■ **REQUIRED WORK**
All lines from the one containing "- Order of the" down to the one containing "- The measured", both ends included, are to be given again exactly; omit the rest of the listing below.

::::::::::

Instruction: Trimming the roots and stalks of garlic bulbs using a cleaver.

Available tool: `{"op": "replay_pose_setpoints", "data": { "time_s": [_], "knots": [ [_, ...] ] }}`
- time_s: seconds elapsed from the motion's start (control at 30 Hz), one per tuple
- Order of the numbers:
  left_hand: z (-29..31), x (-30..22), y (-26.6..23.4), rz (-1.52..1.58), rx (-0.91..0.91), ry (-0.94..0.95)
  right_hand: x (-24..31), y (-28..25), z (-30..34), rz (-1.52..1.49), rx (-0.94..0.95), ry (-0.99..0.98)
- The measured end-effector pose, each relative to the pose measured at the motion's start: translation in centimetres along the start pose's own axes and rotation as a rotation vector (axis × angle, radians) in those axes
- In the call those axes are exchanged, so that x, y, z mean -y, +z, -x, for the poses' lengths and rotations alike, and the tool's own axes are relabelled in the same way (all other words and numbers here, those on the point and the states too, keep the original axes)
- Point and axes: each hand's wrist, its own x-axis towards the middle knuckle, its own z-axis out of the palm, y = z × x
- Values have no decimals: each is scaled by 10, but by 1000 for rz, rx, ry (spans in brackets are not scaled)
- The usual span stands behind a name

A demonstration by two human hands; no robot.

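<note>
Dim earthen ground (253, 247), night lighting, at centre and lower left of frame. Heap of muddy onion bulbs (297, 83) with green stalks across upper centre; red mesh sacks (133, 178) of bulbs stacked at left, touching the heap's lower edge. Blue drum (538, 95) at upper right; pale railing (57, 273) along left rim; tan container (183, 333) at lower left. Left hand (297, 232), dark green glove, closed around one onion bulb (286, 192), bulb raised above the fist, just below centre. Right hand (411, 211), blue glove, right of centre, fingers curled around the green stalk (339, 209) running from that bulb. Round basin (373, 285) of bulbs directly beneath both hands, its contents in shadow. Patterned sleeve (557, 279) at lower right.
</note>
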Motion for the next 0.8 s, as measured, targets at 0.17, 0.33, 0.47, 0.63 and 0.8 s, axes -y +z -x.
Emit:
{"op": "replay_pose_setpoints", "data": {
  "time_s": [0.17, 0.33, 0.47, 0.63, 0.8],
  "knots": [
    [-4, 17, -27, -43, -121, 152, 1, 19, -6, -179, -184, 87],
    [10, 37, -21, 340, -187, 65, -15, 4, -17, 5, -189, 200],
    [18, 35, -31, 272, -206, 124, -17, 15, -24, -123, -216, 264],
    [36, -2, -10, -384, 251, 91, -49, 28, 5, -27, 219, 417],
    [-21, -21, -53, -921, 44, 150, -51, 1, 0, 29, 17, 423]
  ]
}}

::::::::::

■ **ANSWER BOX**
- Order of the numbers:
  left_hand: z (-29..31), x (-30..22), y (-26.6..23.4), rz (-1.52..1.58), rx (-0.91..0.91), ry (-0.94..0.95)
  right_hand: x (-24..31), y (-28..25), z (-30..34), rz (-1.52..1.49), rx (-0.94..0.95), ry (-0.99..0.98)
- The measured end-effector pose, each relative to the pose measured at the motion's start: translation in centimetres along the start pose's own axes and rotation as a rotation vector (axis × angle, radians) in those axes

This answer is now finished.